> [TASK PROMPT]:
The answer must be a bare number: the count of lines below that contain "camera".

> [EXERCISE DATA]:
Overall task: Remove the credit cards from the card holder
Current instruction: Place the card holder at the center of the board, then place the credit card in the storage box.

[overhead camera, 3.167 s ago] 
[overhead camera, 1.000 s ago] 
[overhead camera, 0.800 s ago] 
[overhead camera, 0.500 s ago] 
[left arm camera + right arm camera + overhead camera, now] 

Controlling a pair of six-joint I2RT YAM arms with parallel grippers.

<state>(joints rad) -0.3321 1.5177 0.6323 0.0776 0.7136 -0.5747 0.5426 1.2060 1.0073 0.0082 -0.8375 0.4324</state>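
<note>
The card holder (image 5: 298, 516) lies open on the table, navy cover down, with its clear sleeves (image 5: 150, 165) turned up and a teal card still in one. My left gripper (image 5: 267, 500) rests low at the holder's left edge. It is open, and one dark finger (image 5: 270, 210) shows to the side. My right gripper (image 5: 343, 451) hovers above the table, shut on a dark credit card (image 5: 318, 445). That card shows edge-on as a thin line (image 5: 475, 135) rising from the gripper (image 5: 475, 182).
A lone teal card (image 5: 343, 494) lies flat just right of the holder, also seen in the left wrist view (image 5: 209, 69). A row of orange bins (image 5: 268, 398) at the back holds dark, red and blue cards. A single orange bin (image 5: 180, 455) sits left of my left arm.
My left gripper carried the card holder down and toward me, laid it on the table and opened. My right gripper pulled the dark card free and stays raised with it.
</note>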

> [SOLVED PROBLEM]:
5